**TASK TO CARRY OUT**
Each line of the listing that contains "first" should be found and copied.

● ● ● ● ●

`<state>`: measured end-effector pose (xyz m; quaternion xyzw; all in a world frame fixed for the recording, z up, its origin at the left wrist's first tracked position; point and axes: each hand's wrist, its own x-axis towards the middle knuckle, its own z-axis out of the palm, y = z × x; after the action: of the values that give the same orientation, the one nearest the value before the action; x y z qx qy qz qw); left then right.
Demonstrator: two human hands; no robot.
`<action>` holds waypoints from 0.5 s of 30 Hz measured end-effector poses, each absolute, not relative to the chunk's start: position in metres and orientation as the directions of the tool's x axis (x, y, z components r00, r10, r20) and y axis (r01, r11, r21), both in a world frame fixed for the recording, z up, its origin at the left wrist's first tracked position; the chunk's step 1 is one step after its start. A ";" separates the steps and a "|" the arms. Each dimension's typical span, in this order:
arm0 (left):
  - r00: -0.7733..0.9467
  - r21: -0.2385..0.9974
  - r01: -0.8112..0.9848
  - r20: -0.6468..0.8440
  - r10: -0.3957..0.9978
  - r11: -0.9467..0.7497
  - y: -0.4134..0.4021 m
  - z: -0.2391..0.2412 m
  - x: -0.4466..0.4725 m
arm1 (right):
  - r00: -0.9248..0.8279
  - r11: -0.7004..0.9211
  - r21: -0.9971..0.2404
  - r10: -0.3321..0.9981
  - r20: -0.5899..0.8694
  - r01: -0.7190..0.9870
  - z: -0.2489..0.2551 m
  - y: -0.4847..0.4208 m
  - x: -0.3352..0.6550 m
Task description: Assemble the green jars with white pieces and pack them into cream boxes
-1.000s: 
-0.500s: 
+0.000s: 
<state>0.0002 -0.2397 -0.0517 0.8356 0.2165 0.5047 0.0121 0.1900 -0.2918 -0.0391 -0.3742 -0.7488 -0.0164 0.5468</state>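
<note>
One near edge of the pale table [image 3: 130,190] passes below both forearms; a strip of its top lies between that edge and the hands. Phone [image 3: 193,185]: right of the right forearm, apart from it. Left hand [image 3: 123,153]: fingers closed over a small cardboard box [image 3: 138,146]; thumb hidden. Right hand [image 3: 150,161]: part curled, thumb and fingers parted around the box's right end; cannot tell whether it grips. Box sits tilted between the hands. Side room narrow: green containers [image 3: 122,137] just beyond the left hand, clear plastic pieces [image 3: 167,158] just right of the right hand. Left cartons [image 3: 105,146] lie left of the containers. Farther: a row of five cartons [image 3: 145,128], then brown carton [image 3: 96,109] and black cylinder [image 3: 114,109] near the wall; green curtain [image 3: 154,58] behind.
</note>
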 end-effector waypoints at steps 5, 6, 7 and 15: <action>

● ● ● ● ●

**EXERCISE RESULT**
`<state>`: measured end-effector pose (xyz m; quaternion xyzw; all in a world frame fixed for the recording, z up, its origin at the left wrist's first tracked position; point and axes: each hand's wrist, its own x-axis towards the middle knuckle, its own z-axis out of the palm, y = z × x; after the action: of the values that give the same orientation, the one nearest the value before the action; x y z qx qy qz qw); left then right.
`<action>` holds waypoints from 0.5 s of 30 Hz measured end-effector poses, each absolute, not relative to the chunk's start: position in metres and orientation as the directions of the tool's x axis (x, y, z components r00, r10, r20) and y axis (r01, r11, r21), both in a world frame fixed for the recording, z up, its origin at the left wrist's first tracked position; the chunk's step 1 is one step after its start. A ";" separates the steps and a "|" the arms. Each dimension's typical span, in this order:

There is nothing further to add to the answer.